À moins d’un mois du coup d’envoi de la Coupe d’Afrique des nations, prévue du 21 décembre au 18 janvier, une vive controverse secoue le monde du football africain. Selon des informations révélées par L’Équipe, plusieurs sélections pourraient n’accueillir certains de leurs internationaux que le 15 décembre, bien au-delà du délai prévu par les règlements de la FIFA.
D’après le quotidien sportif, l’Association européenne des clubs (ECA) aurait exercé une pression intense sur l’instance mondiale afin d’obtenir une prolongation de la disponibilité des joueurs en pleine période cruciale des championnats européens. Cette requête aurait reçu un écho favorable lors d’une réunion tenue le 29 novembre, au cours de laquelle la FIFA aurait donné un accord informel… sans communiquer officiellement la décision aux fédérations africaines.

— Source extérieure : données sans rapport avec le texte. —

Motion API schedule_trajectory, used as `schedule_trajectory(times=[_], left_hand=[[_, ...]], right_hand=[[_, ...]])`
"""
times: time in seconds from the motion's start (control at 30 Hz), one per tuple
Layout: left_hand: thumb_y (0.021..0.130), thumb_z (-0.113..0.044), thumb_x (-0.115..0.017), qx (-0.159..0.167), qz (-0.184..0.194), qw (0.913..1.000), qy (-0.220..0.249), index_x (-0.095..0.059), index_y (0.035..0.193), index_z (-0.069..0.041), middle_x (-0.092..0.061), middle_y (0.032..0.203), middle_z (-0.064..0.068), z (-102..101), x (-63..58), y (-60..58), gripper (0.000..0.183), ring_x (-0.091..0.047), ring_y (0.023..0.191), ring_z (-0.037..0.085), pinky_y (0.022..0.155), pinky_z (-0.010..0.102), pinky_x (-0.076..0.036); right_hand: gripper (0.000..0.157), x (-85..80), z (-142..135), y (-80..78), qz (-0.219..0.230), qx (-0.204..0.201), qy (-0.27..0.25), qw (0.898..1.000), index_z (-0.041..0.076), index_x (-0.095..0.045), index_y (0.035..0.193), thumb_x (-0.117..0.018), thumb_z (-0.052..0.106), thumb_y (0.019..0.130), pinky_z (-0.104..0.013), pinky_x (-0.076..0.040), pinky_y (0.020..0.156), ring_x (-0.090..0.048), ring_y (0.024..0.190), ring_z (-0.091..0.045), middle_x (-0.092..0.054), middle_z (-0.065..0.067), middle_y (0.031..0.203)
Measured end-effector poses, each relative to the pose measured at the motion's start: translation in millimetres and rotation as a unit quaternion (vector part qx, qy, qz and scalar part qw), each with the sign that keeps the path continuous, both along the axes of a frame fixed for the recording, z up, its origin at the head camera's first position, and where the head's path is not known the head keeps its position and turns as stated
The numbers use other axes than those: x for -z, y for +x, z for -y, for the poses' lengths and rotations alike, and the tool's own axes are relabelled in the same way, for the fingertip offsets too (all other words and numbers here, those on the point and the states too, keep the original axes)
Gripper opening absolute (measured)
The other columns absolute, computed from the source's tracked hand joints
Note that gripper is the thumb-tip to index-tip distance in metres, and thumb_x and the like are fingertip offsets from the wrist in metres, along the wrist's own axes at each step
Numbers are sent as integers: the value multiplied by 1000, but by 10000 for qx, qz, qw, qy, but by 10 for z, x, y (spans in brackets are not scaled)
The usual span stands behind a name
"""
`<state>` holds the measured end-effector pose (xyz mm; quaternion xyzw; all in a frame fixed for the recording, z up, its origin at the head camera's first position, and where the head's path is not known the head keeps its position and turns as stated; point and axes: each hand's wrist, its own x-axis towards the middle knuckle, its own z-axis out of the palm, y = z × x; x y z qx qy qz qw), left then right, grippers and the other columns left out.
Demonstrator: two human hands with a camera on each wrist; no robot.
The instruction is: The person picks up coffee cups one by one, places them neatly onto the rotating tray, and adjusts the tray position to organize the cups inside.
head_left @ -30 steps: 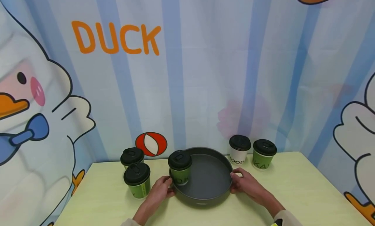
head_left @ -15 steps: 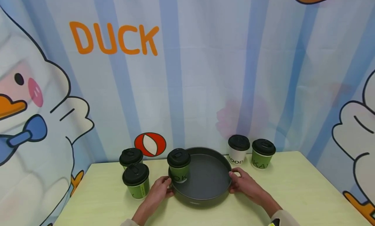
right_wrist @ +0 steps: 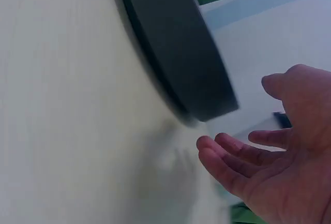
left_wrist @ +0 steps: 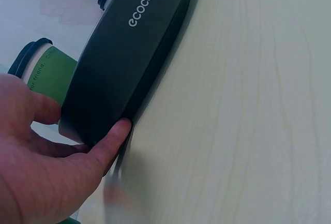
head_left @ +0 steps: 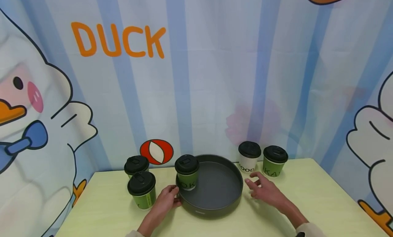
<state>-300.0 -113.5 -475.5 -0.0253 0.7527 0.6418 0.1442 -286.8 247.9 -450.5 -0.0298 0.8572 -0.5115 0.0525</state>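
Note:
In the head view a round dark grey tray [head_left: 215, 186] with a raised wall stands on the table. Its side carries the word "ecoco" in the left wrist view. One green paper cup [head_left: 188, 177] with a black lid stands upright inside, by the left wall. My left hand [head_left: 165, 199] holds the tray's left edge, with one fingertip at the rim and another low on the wall. Off the tray's right side, my right hand [head_left: 265, 191] is apart from it. Its fingers [right_wrist: 222, 169] are spread and loosely bent, with nothing in them.
Two lidded cups stand left of the tray, a front green cup [head_left: 142, 192] and a back cup [head_left: 136, 165]. Behind the right hand are a white cup [head_left: 248, 160] and a green cup [head_left: 274, 165]. A printed curtain [head_left: 212, 76] hangs behind the table [head_left: 307, 203].
The tray has turned slightly clockwise, its front label shifting left and the cup inside shifting back. My right hand has let go of the rim and moved away to the right.

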Motion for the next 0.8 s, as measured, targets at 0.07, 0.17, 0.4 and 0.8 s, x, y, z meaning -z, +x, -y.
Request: schedule_trajectory(times=[0.07, 0.17, 0.4, 0.8], left_hand=[[104, -26, -38, 4, 12, 10000, 6, -29, 140, 13, -44, 130, 27, 2, 9, -3, 54, -59, 98, 24, 84, 40, -52], [104, -26, -38, 2, -8, 10000, 18, -29, 140, 13, -44, 130, 27, 4, 18, -6, 54, -60, 97, 24, 84, 40, -52], [104, -27, -38, 13, 27, 10000, 56, -29, 140, 13, -43, 131, 27, 12, 23, -4, 55, -59, 98, 24, 85, 40, -52], [103, -26, -39, -45, 2, 10000, 21, -30, 140, 12, -44, 130, 27, -4, 9, 15, 53, -60, 96, 23, 84, 39, -53]], right_hand=[[56, -121, -80, 9, -470, 2, 737, 9962, 7, -44, 132, -55, 46, 95, -34, -53, 68, -64, 84, -23, -62, -12, 103], [55, -327, -207, 4, -1252, -170, 1484, 9808, 8, -45, 131, -56, 47, 94, -35, -53, 69, -64, 87, -21, -63, -9, 103], [55, -681, -513, -124, -2588, -282, 2411, 9349, 3, -49, 130, -60, 42, 93, -47, -51, 78, -61, 95, -30, -59, -17, 111], [87, -595, -943, -493, -2658, 97, 3007, 9159, -1, -36, 141, -71, 52, 81, -69, -33, 92, -33, 124, -52, -35, -32, 137]])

Pourtant, les règles sont claires : tout joueur convoqué pour une compétition internationale doit rejoindre sa sélection au minimum sept jours avant le début du tournoi, soit le 8 décembre dans le cas de la CAN. Une exigence jugée difficilement compatible avec le calendrier resserré des clubs européens, qui rappellent que la compétition devait initialement se dérouler en été, avant d’être déplacée pour laisser place au nouveau Mondial des clubs souhaité par Gianni Infantino.
Depuis quelques jours, plusieurs fédérations africaines rapportent avoir reçu des courriers émanant de clubs européens se référant à cette réunion du 29 novembre pour justifier une libération tardive de leurs joueurs. L’entraîneur de Liverpool, Arne Slot, a même confirmé que Mohamed Salah ne rejoindra l’Égypte que le 15 décembre, soit seulement six jours avant le premier match des Pharaons.
Cette situation ouvre un nouveau front de tensions entre clubs européens, fédérations africaines et instances internationales, à l’heure où la question du respect des compétitions continentales africaines reste plus que jamais d’actualité.